7. Arab women are also marginalized in the Knesset, according to an op-ed in Haaretz by Anwar Mhajne.

  • Mhajne writes that only five Arab women have ever served in the Knesset, including a record 3 in the last Knesset and it’s not likely to get much better, with Arab parties putting few women on the tops of their lists.
  • “For Arab women who want to campaign by legitimately representing popular opinion in their communities, which is very distant from the mainstream Israeli Zionist politics of left and right, the choice is vanishingly narrow: the few Arab and leftist parties. Those political chasms deter the majority of Arab men and women from competing for Knesset positions as members of non-Arab parties. They are subsequently forced to compete for the few seats available in a small number of Arab parties,” she writes.
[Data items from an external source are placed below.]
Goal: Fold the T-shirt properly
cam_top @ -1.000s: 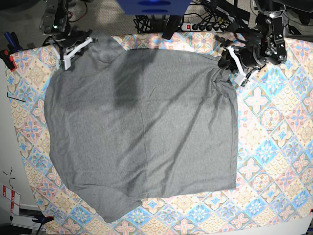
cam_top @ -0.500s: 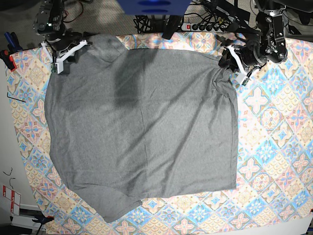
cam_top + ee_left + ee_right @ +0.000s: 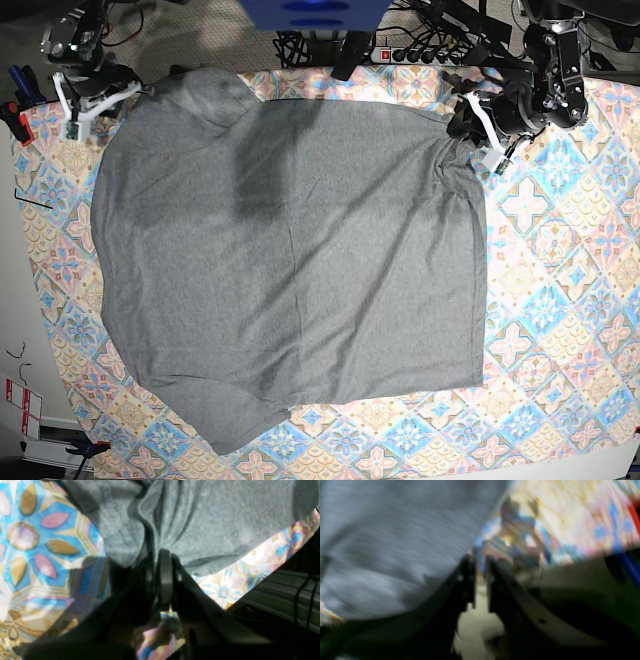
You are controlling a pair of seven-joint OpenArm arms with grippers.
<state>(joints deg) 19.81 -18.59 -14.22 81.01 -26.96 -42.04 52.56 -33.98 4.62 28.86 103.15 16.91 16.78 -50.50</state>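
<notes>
The grey T-shirt (image 3: 290, 260) lies spread flat over most of the patterned tablecloth (image 3: 560, 300). My left gripper (image 3: 466, 126) sits at the shirt's far right corner, shut on a bunched fold of the grey cloth (image 3: 212, 517); its fingers (image 3: 165, 575) pinch the fold. My right gripper (image 3: 136, 92) hovers at the shirt's far left corner, just off its edge. In the blurred right wrist view its fingers (image 3: 467, 567) stand slightly apart with only tablecloth showing between them, and the shirt (image 3: 382, 542) lies to their left.
A blue box (image 3: 315, 12), a power strip (image 3: 425, 52) and cables crowd the table's back edge. Clamps (image 3: 18, 110) grip the tablecloth at the left edge. Bare tablecloth stretches along the right side and the front.
My right gripper has let go of the shirt's far left corner, parted slightly and swung left and back off the cloth. The left gripper has kept its hold and place.
</notes>
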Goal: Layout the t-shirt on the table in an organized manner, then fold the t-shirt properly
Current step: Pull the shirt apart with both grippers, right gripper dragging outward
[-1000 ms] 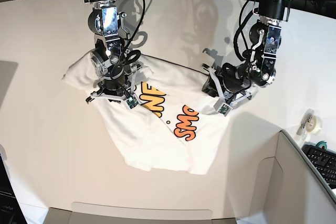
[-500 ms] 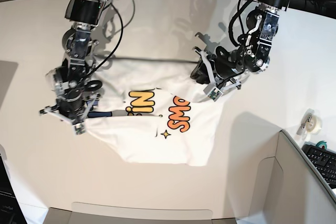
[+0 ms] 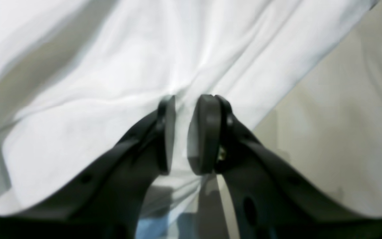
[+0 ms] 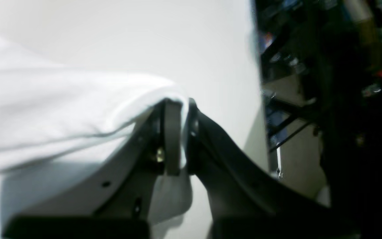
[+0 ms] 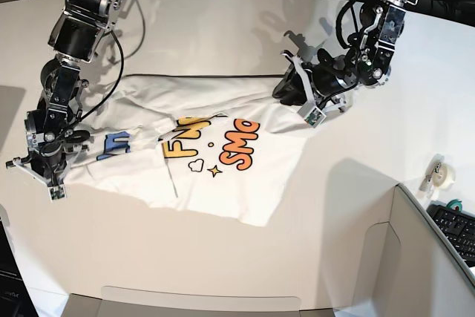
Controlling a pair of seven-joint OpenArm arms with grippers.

8. Throw another boycott on the barbie: In a process that seems to be repeated in every country sending a representative to the Eurovision song contest, local broadcasters are facing pressure to pull out of the event. In most places, the broadcaster has brushed aside the boycott calls, but The Guardian reports that in Australia, officials are taking it more seriously.

  • One employee of SBS, the Australian public broadcaster that sends a representative, tells the paper that they have had several discussions about the ethical and political ramifications of collaborating with Eurovision in Israel.
  • “It’s a complex situation. It’s at the cornerstone between two pretty sizeable ethnic groups who live in Australia – and there’s lots of people from both groups working here too. No one here is naive to it, but the solution so far is to direct attention away [from the politics],” the source says.
  • Meanwhile, Jack White of the White Stripes can now add Eurovision winner to his resume, after he was given writing credits for the song “Toy,” after the Universal record label sued of similarities to “Seven Nation Army.”
  • The credit is likely part of a settlement that will allow Netta Barzilai to keep her Eurovision win, after concerns it could have been stripped over the plagiarism claims.
  • White doesn’t respond to a request for comment by The New York Times on Thursday, while Amnon Szpektor, who was head of media for Israel’s entry in 2018, tells the paper the agreement included a confidentiality clause, and so nobody can comment.